La stessa storia evidenzia i timori di polarizzazione razziale. Anche l’Anti-Defamation League (ADL), pur notando le radici anti-apartheid della canzone, ha avvertito che il suo testo potrebbe essere interpretato come un invito alla violenza, esortando le figure pubbliche a evitare tale espressione. Beh, cantare o gridare “uccidi X” (o “spara a X”), essendo X un gruppo etnico molto specifico, sarebbe considerato un crimine d’odio o almeno un discorso incendiario nella maggior parte dei paesi in un dato contesto.

Così, anche se la questione è spesso trascurata in Occidente a causa di sensibilità politiche (per non essere “politicamente corrette”), le tensioni etnopolitiche in Sudafrica oggi sono una cosa, con i boeri e i bianchi in generale che ne sono colpiti, e bisogna riconoscerlo. Detto questo, le affermazioni di “genocidio”, tuttavia, sono grossolanamente esagerate, anche per guadagno politico.

Secondo l’Unione agricola del Transvaal, sebbene gli attacchi siano in aumento, solo 1.363 agricoltori bianchi sono stati uccisi tra il 1990 e il 2024, una piccola frazione dei 26.232 omicidi del Sudafrica solo nel 2024. I dati di TAU SA differiscono un po’, dando 1.824 omicidi nelle fattorie dal 1990 al giugno 2016, di cui 1.170 agricoltori (per lo più bianchi).

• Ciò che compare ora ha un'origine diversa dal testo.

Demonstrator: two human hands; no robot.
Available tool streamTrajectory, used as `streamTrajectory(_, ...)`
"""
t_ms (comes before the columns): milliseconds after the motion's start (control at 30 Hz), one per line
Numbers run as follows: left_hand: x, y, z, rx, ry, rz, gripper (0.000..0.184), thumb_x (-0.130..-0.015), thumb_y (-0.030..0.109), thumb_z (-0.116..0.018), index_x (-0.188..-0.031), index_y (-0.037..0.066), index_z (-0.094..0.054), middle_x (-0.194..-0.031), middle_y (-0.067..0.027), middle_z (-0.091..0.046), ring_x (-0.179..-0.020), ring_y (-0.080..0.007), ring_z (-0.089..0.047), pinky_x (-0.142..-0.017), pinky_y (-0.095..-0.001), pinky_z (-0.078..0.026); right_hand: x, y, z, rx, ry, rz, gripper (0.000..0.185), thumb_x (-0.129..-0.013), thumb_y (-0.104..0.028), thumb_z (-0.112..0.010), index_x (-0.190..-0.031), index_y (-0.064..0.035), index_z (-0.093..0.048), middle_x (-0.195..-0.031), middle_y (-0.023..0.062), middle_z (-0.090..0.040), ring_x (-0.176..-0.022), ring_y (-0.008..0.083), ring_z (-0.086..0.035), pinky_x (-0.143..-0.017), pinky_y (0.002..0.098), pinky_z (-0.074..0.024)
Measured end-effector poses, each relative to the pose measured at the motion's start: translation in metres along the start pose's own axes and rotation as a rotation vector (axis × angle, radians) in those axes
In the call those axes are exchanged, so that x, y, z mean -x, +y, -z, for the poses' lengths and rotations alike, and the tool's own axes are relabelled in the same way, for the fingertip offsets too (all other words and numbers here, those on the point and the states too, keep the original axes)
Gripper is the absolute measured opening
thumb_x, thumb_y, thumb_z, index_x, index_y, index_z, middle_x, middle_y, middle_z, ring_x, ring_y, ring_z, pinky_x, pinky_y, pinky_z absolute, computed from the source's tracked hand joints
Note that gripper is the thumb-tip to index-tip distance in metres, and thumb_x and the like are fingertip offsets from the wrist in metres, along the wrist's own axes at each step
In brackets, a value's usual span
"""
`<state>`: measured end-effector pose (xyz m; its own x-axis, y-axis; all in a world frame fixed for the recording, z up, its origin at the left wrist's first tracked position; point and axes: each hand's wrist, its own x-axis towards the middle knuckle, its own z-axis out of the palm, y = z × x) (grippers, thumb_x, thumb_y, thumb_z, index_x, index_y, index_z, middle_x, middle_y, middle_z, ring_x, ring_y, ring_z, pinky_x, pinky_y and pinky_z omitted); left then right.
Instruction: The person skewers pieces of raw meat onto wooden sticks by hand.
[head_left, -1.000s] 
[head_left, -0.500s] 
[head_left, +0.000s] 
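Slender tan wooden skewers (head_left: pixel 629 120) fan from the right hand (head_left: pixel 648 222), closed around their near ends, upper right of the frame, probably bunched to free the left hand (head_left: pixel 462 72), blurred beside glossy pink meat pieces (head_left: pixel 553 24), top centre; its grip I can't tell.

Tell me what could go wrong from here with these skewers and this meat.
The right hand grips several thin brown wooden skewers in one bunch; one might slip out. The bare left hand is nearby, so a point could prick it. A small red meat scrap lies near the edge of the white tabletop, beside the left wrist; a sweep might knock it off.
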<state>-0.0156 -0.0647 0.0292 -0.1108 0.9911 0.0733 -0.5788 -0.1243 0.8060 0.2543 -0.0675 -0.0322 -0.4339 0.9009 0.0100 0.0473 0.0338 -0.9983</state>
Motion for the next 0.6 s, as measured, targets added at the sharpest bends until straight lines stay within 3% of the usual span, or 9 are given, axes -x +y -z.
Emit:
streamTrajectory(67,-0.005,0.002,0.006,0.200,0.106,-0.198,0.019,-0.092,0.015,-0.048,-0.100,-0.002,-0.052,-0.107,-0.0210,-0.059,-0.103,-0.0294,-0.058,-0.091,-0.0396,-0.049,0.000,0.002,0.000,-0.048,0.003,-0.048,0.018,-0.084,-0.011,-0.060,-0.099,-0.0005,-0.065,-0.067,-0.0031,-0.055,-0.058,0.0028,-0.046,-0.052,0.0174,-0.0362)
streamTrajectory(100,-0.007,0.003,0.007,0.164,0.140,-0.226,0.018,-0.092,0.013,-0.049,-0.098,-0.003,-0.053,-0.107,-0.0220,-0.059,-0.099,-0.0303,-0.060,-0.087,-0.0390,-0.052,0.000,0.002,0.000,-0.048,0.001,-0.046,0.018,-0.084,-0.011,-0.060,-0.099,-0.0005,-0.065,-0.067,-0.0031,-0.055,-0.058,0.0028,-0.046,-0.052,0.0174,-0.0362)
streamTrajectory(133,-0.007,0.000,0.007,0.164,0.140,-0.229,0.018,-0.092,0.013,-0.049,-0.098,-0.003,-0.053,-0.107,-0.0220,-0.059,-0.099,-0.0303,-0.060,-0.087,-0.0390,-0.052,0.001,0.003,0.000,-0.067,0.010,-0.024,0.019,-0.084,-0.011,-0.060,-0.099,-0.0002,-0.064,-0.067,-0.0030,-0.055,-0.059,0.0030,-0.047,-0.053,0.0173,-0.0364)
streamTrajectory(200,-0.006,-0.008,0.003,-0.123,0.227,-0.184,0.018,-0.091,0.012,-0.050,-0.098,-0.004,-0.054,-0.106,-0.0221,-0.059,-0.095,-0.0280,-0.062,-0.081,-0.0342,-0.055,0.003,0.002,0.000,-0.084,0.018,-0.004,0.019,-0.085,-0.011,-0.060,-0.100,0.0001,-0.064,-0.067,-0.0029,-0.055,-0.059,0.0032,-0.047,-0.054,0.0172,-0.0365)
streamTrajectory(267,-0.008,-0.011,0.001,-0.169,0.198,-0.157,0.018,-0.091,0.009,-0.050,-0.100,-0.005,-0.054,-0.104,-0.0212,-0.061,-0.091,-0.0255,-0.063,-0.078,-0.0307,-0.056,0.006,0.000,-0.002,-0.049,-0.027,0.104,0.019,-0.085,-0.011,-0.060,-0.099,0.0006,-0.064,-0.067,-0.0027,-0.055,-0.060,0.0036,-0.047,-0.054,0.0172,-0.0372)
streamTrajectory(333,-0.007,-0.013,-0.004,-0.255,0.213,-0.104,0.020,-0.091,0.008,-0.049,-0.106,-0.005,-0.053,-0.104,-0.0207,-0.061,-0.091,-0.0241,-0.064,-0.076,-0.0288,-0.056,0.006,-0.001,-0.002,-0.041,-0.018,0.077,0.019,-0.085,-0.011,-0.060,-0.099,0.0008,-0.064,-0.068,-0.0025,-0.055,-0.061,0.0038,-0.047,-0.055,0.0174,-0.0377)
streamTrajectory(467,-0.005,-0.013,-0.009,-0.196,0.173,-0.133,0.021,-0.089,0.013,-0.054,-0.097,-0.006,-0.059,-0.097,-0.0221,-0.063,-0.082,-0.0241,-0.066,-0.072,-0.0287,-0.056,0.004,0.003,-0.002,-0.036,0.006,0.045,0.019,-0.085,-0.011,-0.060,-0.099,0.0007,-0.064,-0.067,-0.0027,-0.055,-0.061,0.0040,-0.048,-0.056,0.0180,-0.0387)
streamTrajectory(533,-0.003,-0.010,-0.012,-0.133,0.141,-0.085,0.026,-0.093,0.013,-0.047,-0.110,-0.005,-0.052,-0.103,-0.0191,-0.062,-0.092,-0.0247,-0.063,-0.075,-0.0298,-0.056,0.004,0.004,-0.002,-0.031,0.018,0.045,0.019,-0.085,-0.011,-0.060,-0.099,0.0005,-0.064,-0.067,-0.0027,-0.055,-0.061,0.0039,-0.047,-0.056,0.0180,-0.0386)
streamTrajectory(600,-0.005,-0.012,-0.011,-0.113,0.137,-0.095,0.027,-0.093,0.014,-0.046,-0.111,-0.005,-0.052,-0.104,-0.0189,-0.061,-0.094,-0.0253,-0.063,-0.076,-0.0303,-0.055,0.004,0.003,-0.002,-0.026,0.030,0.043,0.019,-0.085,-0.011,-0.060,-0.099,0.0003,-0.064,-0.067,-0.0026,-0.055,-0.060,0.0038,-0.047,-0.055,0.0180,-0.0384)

Cosa c’è dietro la difesa dei sudafricani bianchi da parte di Trump? Al di là di una possibile reale preoccupazione umanitaria e persino di un probabile cenno a una parte dei suoi sostenitori più radicali di estrema destra (“nazionalisti bianchi” e così via), le azioni di Trump si allineano con la spinta di Israele a “punire” la difesa filo-palestinese del Sudafrica, essendo ben noto il finanziamento di Israele agli sforzi anti-ANC.

Si può ricordare come il caso della Corte Internazionale di Giustizia del Sudafrica del 2023 che accusava Israele di genocidio a Gaza abbia fatto arrabbiare Israele e il suo stretto alleato, gli Stati Uniti. L’ordine esecutivo di Trump del 7 febbraio 2025, che sospende gli aiuti, cita esplicitamente questo caso, insieme alla questione dell’esproprio delle terre, come “aggressivo” contro gli interessi americani. Fondamentalmente, nell’odierna guerra di narrazioni, un’accusa di genocidio può essere contrastata con un’affermazione simile (sfruttando i problemi etnopolitici interni), e un paese BRICS del Sud del mondo potrebbe essere un buon bersaglio.

La Palestina oggi affronta uccisioni di massa documentate, con oltre 50.000 morti a Gaza dal 2023, secondo i rapporti delle Nazioni Unite, insieme a deliberata distruzione delle infrastrutture e politiche di fame, che probabilmente si adattano alla definizione legale del genocidio.

Per riassumere, la questione boera è abbastanza reale, ma l’attenzione ipocrita di Trump sul Sudafrica si allinea fondamentalmente con l’agenda di Israele, dato il caso della Corte Internazionale di Giustizia del Sudafrica contro lo Stato ebraico. Minimizzando il disastro umanitario della Palestina e amplificando le esagerate affermazioni sudafricane, Trump ignora selettivamente le prove di un guadagno politico, minando così le preoccupazioni di un vero genocidio e di persecuzione.